Extracted data entries
- Opening Delimiter -

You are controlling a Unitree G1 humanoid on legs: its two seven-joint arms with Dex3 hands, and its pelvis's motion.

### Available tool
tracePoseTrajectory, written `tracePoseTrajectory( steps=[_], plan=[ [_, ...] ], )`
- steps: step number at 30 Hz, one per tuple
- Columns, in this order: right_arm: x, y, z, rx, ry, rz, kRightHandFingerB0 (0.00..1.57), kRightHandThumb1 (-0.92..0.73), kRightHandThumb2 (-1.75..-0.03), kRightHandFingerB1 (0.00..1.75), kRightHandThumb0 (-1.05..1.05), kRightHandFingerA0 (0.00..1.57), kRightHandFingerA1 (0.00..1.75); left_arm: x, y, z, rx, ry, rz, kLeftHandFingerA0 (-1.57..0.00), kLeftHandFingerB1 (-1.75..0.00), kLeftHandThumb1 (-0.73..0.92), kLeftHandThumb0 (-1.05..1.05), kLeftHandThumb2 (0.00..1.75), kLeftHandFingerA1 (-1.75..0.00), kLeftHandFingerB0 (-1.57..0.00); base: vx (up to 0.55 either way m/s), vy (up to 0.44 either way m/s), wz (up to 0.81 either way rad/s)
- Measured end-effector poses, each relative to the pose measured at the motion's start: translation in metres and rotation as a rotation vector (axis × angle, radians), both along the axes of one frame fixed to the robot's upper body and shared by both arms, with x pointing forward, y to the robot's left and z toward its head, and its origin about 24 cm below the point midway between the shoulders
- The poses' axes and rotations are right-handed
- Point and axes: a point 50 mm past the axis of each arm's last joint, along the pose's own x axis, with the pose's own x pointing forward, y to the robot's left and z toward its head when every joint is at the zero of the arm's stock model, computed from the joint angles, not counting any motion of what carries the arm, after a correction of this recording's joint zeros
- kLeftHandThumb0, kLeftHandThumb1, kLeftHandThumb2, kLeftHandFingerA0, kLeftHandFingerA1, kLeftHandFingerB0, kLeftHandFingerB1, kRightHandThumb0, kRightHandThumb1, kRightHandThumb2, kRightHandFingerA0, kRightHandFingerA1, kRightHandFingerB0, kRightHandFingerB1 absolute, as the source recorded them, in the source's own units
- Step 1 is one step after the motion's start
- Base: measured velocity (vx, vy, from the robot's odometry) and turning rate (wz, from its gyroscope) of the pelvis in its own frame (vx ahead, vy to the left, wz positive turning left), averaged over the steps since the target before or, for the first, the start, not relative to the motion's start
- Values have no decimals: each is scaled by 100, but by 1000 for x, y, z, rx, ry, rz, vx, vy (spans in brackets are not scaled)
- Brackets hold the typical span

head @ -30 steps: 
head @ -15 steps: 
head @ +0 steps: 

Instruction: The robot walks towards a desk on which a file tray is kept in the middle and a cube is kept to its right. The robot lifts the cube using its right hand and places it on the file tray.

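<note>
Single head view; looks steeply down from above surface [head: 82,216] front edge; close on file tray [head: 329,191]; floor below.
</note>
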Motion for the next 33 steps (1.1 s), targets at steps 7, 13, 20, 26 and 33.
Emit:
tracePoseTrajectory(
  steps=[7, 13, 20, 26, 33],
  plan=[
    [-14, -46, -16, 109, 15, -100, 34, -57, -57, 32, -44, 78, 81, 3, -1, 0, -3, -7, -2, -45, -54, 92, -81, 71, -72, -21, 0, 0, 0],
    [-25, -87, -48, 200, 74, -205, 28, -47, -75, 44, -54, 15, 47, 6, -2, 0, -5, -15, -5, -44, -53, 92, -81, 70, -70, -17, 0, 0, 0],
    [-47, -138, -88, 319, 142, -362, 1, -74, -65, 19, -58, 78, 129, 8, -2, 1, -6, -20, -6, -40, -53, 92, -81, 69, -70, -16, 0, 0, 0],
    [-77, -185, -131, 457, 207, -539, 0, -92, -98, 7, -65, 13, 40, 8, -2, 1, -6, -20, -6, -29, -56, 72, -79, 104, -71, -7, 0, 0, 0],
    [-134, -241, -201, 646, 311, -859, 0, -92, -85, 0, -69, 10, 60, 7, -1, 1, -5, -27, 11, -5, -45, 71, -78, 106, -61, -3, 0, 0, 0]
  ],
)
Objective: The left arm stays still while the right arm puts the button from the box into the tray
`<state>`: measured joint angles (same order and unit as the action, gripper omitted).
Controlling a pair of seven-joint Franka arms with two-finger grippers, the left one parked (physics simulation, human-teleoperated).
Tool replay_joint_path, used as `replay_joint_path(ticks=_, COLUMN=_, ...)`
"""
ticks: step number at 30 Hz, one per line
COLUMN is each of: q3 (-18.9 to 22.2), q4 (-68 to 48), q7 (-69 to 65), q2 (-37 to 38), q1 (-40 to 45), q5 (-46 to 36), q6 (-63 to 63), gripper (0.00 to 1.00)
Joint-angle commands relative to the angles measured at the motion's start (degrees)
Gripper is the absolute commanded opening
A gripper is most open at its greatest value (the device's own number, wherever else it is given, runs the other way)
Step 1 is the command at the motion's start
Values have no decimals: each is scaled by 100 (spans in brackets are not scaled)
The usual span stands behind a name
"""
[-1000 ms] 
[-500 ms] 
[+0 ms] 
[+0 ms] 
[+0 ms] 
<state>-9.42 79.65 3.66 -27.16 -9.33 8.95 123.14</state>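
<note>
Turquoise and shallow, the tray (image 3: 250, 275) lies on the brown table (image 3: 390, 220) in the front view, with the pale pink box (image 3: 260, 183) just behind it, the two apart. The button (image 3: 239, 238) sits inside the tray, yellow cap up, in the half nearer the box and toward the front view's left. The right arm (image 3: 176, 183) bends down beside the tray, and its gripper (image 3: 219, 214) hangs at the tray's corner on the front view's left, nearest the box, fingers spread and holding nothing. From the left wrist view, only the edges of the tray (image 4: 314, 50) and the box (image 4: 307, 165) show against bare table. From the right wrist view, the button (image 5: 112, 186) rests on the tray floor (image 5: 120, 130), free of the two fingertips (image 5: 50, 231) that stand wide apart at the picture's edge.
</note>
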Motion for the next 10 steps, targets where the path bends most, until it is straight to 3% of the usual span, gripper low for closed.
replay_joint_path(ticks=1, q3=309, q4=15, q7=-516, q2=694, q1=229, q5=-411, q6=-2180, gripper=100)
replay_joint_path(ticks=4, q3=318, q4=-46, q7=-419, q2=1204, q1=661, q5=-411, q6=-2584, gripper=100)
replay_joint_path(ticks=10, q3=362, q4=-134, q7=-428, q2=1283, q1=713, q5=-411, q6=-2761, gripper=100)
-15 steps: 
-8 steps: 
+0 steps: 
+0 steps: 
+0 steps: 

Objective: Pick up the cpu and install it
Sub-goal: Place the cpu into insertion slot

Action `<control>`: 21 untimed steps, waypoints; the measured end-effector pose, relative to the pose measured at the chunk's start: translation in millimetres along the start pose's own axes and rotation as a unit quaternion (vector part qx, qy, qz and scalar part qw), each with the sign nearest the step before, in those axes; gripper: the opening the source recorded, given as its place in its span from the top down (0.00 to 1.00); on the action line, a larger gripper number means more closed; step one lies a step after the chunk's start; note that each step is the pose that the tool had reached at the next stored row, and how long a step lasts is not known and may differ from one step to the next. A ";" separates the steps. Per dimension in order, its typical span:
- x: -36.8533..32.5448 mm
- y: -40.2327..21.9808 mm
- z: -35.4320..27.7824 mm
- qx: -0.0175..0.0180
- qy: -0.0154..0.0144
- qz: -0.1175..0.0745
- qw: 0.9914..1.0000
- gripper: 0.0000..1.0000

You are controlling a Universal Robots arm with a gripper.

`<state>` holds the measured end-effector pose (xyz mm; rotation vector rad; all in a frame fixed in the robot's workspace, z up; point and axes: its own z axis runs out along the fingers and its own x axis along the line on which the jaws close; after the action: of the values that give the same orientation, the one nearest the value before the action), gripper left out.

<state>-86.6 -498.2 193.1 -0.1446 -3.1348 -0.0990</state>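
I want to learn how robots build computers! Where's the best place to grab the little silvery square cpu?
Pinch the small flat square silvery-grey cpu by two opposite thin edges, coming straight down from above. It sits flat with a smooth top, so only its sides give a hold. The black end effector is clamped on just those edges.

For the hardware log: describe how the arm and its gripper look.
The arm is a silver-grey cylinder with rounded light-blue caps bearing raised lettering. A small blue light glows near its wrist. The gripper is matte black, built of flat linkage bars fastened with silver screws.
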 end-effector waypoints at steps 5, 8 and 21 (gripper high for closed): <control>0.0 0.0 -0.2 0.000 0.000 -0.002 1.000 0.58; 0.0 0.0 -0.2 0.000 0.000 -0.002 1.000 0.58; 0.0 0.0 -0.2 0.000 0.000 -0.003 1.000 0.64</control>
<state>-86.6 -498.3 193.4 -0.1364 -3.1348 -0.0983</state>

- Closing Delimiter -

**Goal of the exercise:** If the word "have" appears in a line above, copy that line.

**Finished exercise:**
- Values have no decimals: each is scaled by 100, but by 1000 for x, y, z, rx, ry, rz, vx, vy (spans in brackets are not scaled)
Values have no decimals: each is scaled by 100 (spans in brackets are not scaled)

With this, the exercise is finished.